The case was due before Mr Justice Herbert again yesterday for assessment of damages to be paid in the event of the hospital losing its appeal. The assessment hearing was expected to last several weeks as there were issues between the sides on several matters, including Paul’s life expectancy.

However, after discussions between the parties, Mr Justice John Quirke was told by Paul’s legal team of Aongus Ó Brolchain SC, Bruce Antoniotti SC and Paul O’Neill that the matter had been settled for €4.5 million, plus costs, without an admission of liability.

Although there was a finding of liability against the hospital and the parties differed on the amount of damages that should be paid, with his side assessing them at €6.9 million and the hospital offering €2.5 million, his clients were satisfied to accept the settlement, Mr Ó Brolchain said.

Counsel said it could be a further 2½ years before the Supreme Court would determine the appeal and while his side were confident the hospital would not win the appeal, it was possible the case could be referred back to the High Court for a re-hearing.

The Fitzpatricks were living in a flat and wanted to move from there and buy a house, which would be specially fitted out to cater for Paul’s needs.

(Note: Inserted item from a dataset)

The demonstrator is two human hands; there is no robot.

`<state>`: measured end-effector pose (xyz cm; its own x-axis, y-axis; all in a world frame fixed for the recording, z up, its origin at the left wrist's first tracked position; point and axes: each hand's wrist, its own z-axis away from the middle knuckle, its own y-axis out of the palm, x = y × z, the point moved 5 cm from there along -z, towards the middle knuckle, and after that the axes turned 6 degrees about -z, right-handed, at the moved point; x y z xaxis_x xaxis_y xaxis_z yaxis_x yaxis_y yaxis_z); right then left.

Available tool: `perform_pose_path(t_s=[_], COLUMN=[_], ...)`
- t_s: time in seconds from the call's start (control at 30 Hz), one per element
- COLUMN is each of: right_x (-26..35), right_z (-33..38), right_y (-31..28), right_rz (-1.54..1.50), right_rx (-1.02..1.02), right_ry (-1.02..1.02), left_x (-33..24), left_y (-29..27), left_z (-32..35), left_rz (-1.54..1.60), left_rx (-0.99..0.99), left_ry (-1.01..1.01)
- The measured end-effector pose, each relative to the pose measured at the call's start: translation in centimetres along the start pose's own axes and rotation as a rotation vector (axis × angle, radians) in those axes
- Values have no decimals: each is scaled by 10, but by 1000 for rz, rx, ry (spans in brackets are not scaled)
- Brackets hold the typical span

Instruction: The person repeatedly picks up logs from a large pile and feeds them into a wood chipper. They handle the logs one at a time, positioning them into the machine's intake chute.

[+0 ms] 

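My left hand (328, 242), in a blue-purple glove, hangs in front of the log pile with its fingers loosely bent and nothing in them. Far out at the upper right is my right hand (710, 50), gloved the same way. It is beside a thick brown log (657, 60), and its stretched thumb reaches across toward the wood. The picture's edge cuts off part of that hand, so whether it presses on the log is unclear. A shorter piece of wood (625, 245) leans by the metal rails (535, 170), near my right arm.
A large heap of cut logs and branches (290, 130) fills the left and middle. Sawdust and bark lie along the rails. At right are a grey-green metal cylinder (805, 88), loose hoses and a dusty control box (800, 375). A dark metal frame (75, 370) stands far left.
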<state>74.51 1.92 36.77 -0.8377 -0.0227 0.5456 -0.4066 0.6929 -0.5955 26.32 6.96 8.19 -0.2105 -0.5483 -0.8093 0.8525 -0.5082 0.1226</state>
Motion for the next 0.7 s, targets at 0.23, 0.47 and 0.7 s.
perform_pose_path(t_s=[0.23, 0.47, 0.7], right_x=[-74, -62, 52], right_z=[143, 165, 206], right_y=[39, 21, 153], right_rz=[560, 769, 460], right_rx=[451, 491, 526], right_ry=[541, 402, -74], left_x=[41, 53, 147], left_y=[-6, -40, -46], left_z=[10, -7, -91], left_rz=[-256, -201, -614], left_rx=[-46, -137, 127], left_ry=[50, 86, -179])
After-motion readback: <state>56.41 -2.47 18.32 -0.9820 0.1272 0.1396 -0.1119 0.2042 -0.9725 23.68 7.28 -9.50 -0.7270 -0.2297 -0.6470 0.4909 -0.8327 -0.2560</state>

They also wanted to buy the aids, appliances and therapies that Paul will require for the rest of his life.

Michelle Fitzpatrick told Mr Justice Quirke that, while there would be no admission of liability, she and her family “would like to move on”. Mr Justice Quirke said he would approve the settlement, which he noted allows the hospital’s Supreme Court appeal to stand, even though that “might not reflect the real position”, because he was informed it was in Paul’s best interest. The judge paid tribute to the care provided to Paul by his mother and family.

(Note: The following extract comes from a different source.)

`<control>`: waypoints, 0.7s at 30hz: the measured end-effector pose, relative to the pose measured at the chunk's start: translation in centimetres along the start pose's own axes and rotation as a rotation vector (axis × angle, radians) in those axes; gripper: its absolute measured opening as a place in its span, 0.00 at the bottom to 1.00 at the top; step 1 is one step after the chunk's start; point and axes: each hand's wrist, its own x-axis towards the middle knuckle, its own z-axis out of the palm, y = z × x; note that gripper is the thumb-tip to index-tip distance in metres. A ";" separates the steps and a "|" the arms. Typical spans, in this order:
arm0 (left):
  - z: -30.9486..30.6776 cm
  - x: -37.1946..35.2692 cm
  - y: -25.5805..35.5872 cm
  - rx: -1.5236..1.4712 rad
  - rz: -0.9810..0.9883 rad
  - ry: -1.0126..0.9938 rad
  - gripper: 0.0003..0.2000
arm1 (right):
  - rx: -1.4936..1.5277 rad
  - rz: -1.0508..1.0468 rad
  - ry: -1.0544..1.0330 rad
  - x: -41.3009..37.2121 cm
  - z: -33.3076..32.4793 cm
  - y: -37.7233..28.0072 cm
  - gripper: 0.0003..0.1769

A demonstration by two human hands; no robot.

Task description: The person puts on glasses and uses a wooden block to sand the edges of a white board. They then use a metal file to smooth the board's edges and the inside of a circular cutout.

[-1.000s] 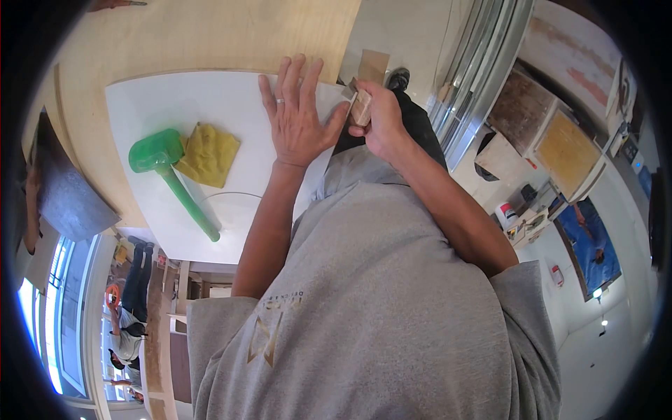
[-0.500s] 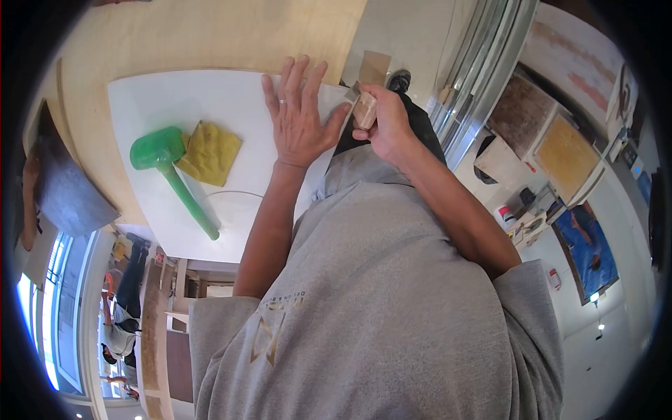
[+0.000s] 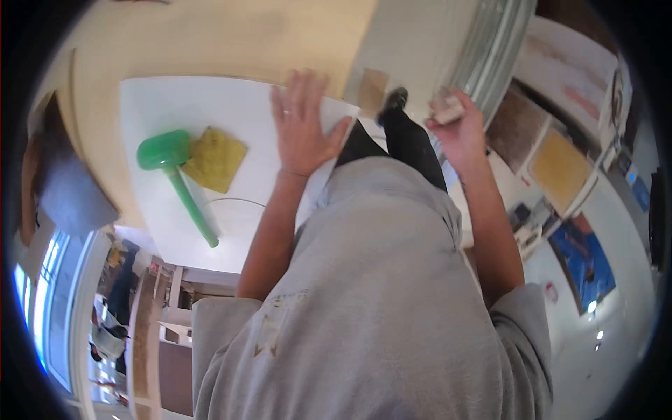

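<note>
My left hand (image 3: 304, 129) lies palm down near the right edge of a white panel (image 3: 259, 161), its thumb apart from the fingers. Away from the panel, out to the right, my right hand (image 3: 462, 136) is closed around a small light-brown block (image 3: 448, 110); both are blurred, so finer detail does not show. A green mallet (image 3: 164, 150) rests on the panel to the left of my left hand. Touching its head is a creased yellow sheet (image 3: 217, 162). A thin dark curved line or strand (image 3: 238, 200) shows on the panel below the sheet.
The panel lies on a pale wooden table (image 3: 210, 38). Metal rails (image 3: 486, 52) stand beyond my right hand, and boxes or boards (image 3: 560, 168) are at the right. Another person (image 3: 108, 339) is at the lower left; someone's arm (image 3: 29, 189) shows at the left edge.
My right hand has moved right and away from the panel's edge with the block still in it. The left hand stays flat on the panel; the whole view has shifted slightly.
</note>
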 end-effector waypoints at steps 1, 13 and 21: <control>0.1 0.0 -0.2 0.006 0.003 0.002 0.45 | -0.027 -0.034 0.028 0.6 0.2 -1.2 0.19; -1.6 -2.0 -1.0 -0.162 -0.014 0.206 0.26 | -0.984 -0.604 -0.720 -0.8 27.6 3.5 0.35; -6.5 -11.3 -2.6 0.151 -0.531 0.595 0.23 | -1.349 -1.090 -0.725 1.7 32.1 7.0 0.29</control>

Ms Fitzpatrick said outside court that while the settlement was made without admitting liability, the fact the hospital had settled for €4.5 million “speaks for itself”. The Fitzpatricks had claimed that the hospital was negligent because it failed to act upon the deterioration of the boy’s foetal heart trace at 6.30am on the day of the delivery and failed to stop the use of the delivery accelerant drug oxytocin. They also claimed failure to carry out a second foetal blood sample to check the condition of the baby and a failure to perform a Caesarean section.